白鶴「まる」発売以前の日本酒と言えば、特級酒・一級酒と呼ばれていたものが主流でした。白鶴では1981年(昭和56年)に冷酒のパイオニア的な商品として「白鶴生貯蔵酒」を全国に発売し、“冷やして楽しむ”日本酒の飲み方を提案。このスタイルが徐々に浸透し始めていました。ちょうどその頃、二級酒の人気も高まりはじめ、新しい容器“紙パック”の人気も高揚。
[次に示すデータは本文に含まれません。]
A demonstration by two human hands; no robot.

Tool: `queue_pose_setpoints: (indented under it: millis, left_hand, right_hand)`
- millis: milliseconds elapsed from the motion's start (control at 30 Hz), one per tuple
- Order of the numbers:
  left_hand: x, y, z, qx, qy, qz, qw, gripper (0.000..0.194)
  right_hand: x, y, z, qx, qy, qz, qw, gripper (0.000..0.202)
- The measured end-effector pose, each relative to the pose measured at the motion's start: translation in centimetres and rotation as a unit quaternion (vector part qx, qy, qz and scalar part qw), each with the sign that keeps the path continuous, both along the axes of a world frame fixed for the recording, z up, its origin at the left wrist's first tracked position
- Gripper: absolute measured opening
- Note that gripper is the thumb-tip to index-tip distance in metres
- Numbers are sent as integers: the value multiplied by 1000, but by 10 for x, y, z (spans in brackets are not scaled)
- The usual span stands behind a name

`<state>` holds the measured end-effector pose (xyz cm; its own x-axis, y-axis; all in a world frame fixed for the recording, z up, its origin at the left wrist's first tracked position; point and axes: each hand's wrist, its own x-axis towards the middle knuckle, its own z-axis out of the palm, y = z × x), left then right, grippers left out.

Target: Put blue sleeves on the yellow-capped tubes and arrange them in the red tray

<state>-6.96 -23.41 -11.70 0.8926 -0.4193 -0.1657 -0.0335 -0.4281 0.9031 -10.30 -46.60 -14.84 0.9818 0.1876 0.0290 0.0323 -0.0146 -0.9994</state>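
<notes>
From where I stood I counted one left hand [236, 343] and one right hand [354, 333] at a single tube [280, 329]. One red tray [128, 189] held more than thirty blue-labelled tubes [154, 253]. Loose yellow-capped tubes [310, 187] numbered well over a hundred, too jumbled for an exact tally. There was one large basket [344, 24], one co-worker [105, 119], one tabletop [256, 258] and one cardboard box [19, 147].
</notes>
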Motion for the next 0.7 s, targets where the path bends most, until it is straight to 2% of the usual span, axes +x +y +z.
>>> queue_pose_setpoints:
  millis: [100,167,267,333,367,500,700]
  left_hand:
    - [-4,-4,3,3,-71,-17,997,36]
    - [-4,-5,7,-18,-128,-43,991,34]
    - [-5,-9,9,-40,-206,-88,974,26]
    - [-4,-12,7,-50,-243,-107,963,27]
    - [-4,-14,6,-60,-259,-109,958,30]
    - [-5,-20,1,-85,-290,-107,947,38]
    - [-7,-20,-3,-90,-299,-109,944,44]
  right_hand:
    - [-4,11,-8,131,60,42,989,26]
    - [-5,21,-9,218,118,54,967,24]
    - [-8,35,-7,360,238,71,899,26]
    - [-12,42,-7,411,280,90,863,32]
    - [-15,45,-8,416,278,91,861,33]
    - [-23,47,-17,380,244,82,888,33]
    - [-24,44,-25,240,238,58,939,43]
各メーカーから新しい容器と中身の商品が続々と発売されました。
そうした状況の中、従来にはなかったアルコール度数が若干低いマイルドタイプで、取り扱いに便利な紙パックの新しい日本酒の開発を目指し、生まれたのが白鶴「まる」なのです。 試行錯誤を重ね、当社が独自に研究開発した麹(こうじ)に「まる」の酒質に適した理想の麹を発見。 1984年(昭和59年)の秋、ついに商品化が実現しました。
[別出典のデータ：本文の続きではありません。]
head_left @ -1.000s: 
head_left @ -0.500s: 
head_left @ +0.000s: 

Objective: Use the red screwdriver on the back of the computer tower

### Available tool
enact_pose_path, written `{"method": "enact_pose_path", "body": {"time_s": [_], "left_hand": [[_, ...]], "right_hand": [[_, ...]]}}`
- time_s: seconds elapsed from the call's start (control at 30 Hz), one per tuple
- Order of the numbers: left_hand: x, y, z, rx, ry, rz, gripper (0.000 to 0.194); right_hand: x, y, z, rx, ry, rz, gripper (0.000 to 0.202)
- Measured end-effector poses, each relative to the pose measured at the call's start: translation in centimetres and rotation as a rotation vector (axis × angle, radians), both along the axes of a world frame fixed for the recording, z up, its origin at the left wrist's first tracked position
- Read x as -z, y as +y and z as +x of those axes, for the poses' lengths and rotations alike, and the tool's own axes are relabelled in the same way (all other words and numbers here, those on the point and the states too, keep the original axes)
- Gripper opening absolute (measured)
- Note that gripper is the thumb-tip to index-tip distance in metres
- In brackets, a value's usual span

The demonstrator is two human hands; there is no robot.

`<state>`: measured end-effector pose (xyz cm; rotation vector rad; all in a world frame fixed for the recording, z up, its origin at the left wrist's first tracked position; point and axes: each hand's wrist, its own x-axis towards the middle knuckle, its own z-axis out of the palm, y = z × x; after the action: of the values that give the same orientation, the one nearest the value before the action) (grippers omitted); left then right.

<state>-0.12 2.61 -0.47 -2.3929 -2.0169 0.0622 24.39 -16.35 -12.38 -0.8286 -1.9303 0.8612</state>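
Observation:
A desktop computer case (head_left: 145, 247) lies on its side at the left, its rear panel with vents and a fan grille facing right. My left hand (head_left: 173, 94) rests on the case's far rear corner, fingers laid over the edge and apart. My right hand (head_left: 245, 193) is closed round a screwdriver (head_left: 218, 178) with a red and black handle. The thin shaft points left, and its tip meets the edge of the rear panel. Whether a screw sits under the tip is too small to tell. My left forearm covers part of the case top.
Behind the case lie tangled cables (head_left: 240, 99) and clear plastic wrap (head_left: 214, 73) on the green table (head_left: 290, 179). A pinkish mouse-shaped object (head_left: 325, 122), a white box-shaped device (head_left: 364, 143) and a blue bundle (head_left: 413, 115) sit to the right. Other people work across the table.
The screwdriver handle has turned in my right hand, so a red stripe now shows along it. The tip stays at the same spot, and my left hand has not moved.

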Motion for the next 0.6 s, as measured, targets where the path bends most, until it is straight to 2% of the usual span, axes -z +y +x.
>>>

発売以来、皆様に愛され続けて「まる」も25周年を迎えることができました。
これからも末永く「まる」をよろしくお願いいたします。
「まる」というシンプルでインパクトのあるネーミングは、新商品の検討における数多くのディスカッションにおいて生まれました。ところが、最初の社内プレゼンでは「こんなわけの分からん名前はダメだ!」と却下。当時、商品には清酒、あるいは酒質に関連したネーミングが当たり前だったのです。中身の良さを端的に表現でき、かつ覚えやすい。「これ以上のネーミング案はない!」という意気込みで再度プレゼンを実施。ようやく採用となったのが「まる」なのです。
パッケージは、店頭で他社と明確に差別化されること、ハレのイメージをアピールしたいことから、当時サケパックではまったく使用されていなかった「赤地」に白を基調とし、力強く墨色で「まる」をデザインしたものが採用され、現在に至っています。